Husbands get the wives they prepare for themselves based on Ephesians 5:26–27:

That [Christ] might sanctify and cleanse [the church] with the washing of water by the word, that He might present her to Himself a glorious church, not having spot or wrinkle or any such thing, but that she should be holy and without blemish.

This is discussing what Christ does with His, Bride, the Church. Since the context is marriage, it’s also explaining what husbands should do with their wives. Christ “sanctifies and cleanses” His bride, so husbands should sanctify and cleanse their brides. This makes a husband at least partially responsible for his wife’s sanctification.

Just as Christ gets the church He prepares for Himself, so husbands get the wives they prepare for themselves

There is a tremendous truth contained in these words. Christ does what He does in verse 26—sanctifying and cleansing the church—so that He can obtain for Himself the glorious church, or bride, described in verse 27 that “has no spot or wrinkle but is holy and without blemish.” The simplest way to say it is: Christ gets the church He prepares for Himself.

Since this is a picture for husbands and wives, what else is the apostle Paul implying by this truth? Husbands get the wives they prepare for themselves. Wives respond well to love, holiness, and obedience to God’s Word. When husbands treat their wives:

  • Forgivingly, lovingly, and tenderly, they will generally receive more forgiving, loving, and tender wives
  • Unforgivingly, unlovingly, and harshly, they generally find themselves with wives who are less forgiving, loving, and tender

If a husband:

  • Takes his wife to church
  • Reads the Word with her
  • Prays with her
  • Helps her grow spiritually

He will receive a more spiritually mature wife. What kind of qualities will be produced as a result? Galatians 5:22–23 record: “the fruit of the Spirit is love, joy, peace, longsuffering, kindness, goodness, faithfulness, gentleness, self-control.”

Conversely, if a husband does not lead his wife spiritually he will receive a wife who is less spiritual. What is the opposite of spiritual? Fleshly. Galatians 5:19–22 list the “works of the flesh” and here are just a few: hatred, contentions, jealousies, outbursts of wrath, selfish ambitions, dissensions, envy, even adultery.

How many husbands see these works in their wives because they are poor spiritual leaders?

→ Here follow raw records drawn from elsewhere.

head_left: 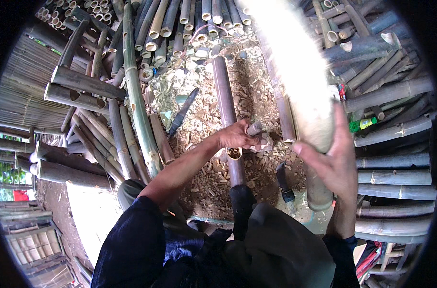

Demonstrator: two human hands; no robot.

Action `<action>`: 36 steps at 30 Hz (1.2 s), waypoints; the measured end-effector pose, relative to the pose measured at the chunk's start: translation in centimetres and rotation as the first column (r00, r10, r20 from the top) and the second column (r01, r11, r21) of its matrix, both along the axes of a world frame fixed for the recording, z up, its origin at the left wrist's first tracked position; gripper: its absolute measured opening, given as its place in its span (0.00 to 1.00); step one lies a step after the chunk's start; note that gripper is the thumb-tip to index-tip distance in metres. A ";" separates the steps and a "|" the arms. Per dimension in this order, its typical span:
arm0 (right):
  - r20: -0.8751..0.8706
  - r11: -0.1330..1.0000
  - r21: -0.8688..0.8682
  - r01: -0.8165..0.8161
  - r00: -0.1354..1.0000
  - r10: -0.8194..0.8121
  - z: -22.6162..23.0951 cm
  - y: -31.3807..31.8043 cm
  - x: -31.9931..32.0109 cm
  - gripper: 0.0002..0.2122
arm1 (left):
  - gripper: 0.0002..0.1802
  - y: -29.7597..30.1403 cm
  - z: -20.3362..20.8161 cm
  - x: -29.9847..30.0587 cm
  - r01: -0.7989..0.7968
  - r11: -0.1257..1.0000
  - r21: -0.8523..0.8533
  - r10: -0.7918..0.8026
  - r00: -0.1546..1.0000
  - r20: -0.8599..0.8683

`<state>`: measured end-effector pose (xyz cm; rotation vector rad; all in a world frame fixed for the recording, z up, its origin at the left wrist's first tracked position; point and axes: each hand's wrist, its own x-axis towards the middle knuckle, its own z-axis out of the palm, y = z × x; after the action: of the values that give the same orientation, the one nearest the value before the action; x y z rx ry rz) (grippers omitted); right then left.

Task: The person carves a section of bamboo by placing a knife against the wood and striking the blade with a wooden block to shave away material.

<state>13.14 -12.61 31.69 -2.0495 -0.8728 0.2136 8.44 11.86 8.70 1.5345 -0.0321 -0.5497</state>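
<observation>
A dark bamboo pole (pixel 223 86) runs up the middle between my legs, with a notch (pixel 234 152) cut into its upper side and brown bits inside. My left hand (pixel 236 135) rests over the pole just beyond that notch. Its fingers are closed round a short, round wooden handle (pixel 254 128); whatever lies below the handle is hidden. Off to the right, my right hand (pixel 331 156) is raised with thumb and fingers apart, slightly blurred and holding nothing. It overlaps the edge of a thick bamboo pole (pixel 319 192); whether they touch I cannot tell.
Wood chips (pixel 213 177) cover the ground. A dark-bladed knife (pixel 184 113) lies left of the pole, another bladed tool (pixel 284 187) right of it. A long green bamboo pole (pixel 134 91) leans at left. Stacked bamboo (pixel 396 192) lines the right, near a green bottle (pixel 362 125).
</observation>
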 end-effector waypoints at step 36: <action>-0.330 0.957 -0.291 -0.003 0.939 -0.098 -8.9 -5.7 -5.8 0.43 | 0.15 -10.2 1.1 -6.7 -0.641 0.624 0.446 0.370 0.746 0.553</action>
<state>7.33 -18.30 22.76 -2.2065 -0.5996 0.6849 1.77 1.64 9.79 2.1728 0.2994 0.3004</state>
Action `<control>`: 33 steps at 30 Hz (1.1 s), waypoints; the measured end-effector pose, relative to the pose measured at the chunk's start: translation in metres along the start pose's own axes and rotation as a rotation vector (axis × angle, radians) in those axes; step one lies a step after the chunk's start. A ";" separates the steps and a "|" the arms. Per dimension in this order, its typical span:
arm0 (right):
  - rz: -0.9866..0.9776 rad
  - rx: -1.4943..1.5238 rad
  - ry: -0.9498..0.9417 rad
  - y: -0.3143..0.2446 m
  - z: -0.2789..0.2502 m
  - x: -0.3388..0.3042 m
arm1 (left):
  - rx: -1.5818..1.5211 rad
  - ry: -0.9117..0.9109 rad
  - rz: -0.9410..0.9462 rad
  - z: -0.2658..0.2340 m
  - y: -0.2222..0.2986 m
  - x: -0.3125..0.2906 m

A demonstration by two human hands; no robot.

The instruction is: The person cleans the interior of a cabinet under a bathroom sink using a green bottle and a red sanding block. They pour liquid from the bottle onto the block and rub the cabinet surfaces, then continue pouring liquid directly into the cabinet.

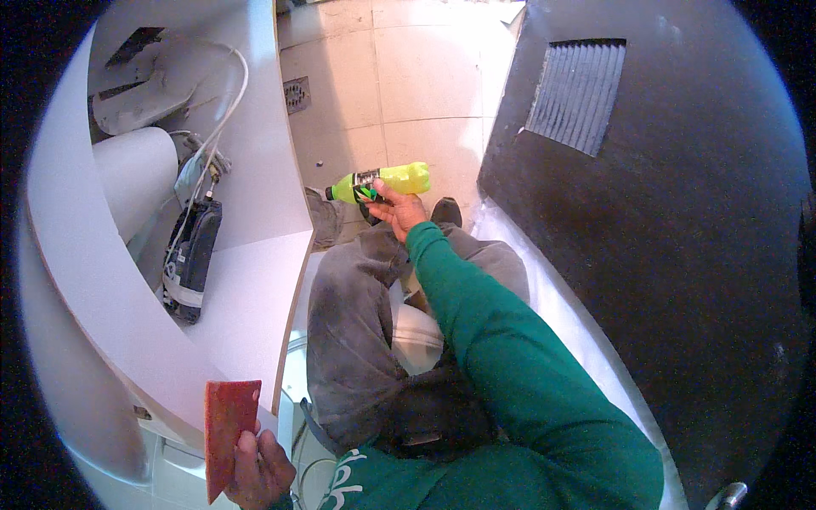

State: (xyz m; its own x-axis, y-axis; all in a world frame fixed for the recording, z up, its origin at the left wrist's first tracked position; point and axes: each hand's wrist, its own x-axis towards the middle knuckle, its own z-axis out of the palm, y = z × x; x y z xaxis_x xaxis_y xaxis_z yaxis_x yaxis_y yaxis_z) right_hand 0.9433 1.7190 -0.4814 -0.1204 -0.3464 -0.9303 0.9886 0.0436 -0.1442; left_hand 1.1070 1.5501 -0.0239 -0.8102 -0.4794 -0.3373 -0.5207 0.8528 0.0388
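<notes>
My right hand [399, 212] is stretched out ahead of me with its fingers closed round a plastic drink bottle [415, 177]. The bottle lies almost level, its black cap to the left, a dark label at its middle and yellow-green colour throughout. At the lower left, my left hand [259, 472] grips a flat, reddish-brown rectangular slab [229, 425] by its right edge, thumb on the face towards me. Its exact kind cannot be made out. The slab stands upright beside the white cabinet's edge.
On the left, a white curved cabinet [255, 272] holds a black device [200, 255] with cables and a white roll [140, 174]. A dark panel with a ridged vent [578, 93] fills the right. Between them lies a tiled floor [425, 85] with a drain grate [297, 94].
</notes>
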 end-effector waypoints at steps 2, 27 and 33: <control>-0.003 -0.012 -0.007 0.005 0.002 0.010 | -0.334 0.017 -0.433 0.011 -0.005 -0.008; -0.541 0.183 -0.177 -0.137 0.207 0.202 | 0.000 -0.486 -0.108 -0.010 -0.009 0.004; -0.546 0.110 -0.203 -0.150 0.208 0.218 | -0.014 -0.495 -0.132 -0.009 -0.012 0.008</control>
State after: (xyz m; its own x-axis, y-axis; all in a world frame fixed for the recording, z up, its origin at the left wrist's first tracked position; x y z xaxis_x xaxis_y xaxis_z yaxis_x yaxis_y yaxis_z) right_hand 0.7874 1.4420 -0.5921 -0.6051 -0.4643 -0.6468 0.7935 -0.2847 -0.5379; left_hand 1.1046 1.5343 -0.0185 -0.5144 -0.4245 -0.7452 -0.6164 0.7871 -0.0229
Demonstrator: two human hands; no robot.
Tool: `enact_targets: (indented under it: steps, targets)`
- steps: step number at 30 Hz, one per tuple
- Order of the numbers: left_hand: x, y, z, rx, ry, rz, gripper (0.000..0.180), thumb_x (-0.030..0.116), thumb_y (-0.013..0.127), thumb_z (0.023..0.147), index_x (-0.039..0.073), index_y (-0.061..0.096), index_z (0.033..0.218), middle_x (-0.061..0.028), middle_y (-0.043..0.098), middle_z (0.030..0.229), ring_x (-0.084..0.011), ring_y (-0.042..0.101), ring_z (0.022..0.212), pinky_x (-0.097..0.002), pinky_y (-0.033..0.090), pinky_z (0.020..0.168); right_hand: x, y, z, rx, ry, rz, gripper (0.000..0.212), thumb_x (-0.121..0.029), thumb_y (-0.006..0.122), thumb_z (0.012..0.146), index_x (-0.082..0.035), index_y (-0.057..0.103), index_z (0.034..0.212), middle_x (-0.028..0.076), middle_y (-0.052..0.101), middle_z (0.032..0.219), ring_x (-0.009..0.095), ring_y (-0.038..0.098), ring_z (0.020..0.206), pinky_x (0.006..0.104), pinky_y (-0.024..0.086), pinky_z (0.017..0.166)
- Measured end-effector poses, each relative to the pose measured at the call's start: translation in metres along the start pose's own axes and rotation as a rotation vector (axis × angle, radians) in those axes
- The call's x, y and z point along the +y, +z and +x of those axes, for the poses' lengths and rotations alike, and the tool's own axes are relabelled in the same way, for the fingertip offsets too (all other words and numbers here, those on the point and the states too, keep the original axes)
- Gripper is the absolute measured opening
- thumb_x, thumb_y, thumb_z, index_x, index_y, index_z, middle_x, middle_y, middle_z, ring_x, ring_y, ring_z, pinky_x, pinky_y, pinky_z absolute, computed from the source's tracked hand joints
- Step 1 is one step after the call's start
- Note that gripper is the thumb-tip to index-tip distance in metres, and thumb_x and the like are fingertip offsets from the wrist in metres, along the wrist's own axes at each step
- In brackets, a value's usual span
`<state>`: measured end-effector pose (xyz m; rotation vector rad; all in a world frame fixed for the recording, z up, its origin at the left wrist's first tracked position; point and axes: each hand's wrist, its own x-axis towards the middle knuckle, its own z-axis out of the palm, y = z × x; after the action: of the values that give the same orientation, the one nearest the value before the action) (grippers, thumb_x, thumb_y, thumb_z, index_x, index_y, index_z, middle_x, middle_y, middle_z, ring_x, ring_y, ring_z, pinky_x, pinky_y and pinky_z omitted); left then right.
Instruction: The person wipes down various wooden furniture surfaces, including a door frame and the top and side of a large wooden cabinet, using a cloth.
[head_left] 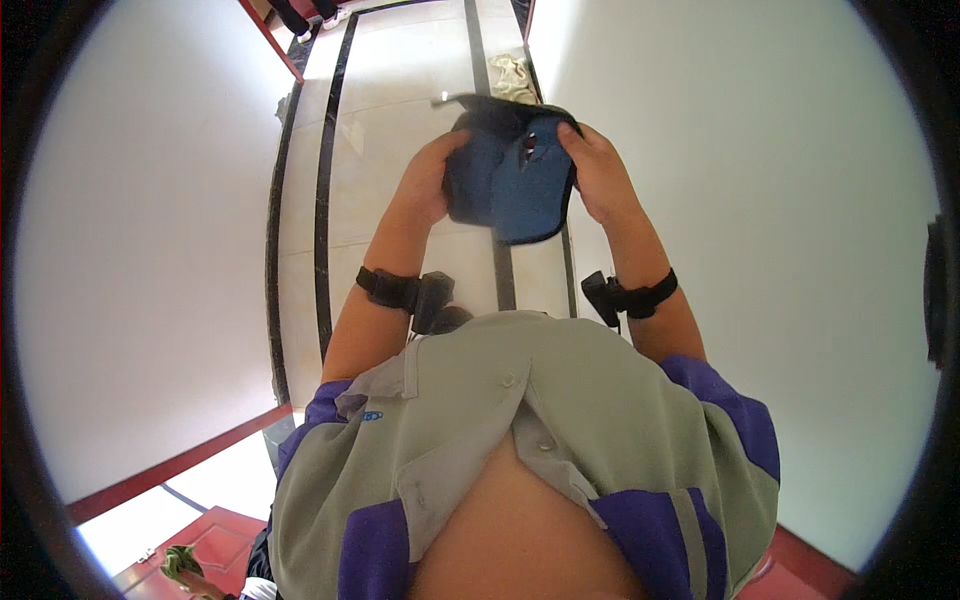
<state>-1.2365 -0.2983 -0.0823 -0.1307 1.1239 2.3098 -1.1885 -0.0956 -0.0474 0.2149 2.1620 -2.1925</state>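
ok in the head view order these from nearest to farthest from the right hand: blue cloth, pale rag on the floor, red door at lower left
1. blue cloth, gripped by the right hand and the left hand.
2. pale rag, on the floor above the hands in the picture.
3. red door, far lower left corner.

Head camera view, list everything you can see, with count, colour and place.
cloth: one, blue and dark, held up between both hands, top centre
rag: one, pale, on the floor beyond the cloth
floor: one, cream tiles with dark stripes, centre
walls: two, white, left and right
door frame: red, lower left
shirt: one, grey-green with purple panels, bottom centre
wrist straps: two, black, one on each wrist
left hand: one, fingers gripping the cloth's left edge
right hand: one, fingers gripping its right edge
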Motion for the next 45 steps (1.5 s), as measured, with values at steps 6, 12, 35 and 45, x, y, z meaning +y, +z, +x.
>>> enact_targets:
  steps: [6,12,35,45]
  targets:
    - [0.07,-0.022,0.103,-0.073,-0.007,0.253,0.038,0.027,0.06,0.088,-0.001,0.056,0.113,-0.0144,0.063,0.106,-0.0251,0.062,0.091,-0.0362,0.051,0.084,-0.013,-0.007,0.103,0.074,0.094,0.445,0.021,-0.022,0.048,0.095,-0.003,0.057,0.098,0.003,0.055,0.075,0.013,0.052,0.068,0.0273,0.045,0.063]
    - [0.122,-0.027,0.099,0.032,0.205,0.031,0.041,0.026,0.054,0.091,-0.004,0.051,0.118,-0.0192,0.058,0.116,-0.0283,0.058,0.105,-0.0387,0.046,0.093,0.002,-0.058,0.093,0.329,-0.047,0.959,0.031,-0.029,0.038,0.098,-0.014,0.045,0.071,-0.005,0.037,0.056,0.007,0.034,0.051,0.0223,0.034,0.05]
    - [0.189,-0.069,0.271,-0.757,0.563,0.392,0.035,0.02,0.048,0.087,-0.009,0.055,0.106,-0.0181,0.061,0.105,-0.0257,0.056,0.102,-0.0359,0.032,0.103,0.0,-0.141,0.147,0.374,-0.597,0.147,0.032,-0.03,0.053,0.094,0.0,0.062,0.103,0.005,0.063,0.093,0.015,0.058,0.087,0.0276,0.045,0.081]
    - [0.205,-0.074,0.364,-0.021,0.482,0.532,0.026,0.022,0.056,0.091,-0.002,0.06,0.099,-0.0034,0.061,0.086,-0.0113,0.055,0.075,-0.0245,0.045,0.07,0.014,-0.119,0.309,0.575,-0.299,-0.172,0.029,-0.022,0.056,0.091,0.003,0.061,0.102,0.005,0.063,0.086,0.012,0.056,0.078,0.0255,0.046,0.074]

How many wives might be more spiritually mature if their husbands were better spiritual leaders? Tragically, I have listened to some husbands talk terribly about their wives when in fact they have simply received the wives they prepared for themselves.

Husbands reap what they sow in marriage

Galatians 6:7 says: “Do not be deceived, God is not mocked; for whatever a man sows, that he will also reap.” The context of this verse is giving to the church, but the principle also applies to a husband’s relationship with his wife. Husbands generally reap what they sow in marriage. If husbands will invest in their wives by sowing seeds of love and interest, if they will plant spiritual seeds of sanctification, they will reap what they have sown. Let’s summarize by keeping two truths in mind:

There are two great reasons husbands should be strong spiritual leaders:

  1. First and foremost because this is what God commands and we will be held accountable for doing so.
  2. Second, so husbands might have loving, spiritual wives.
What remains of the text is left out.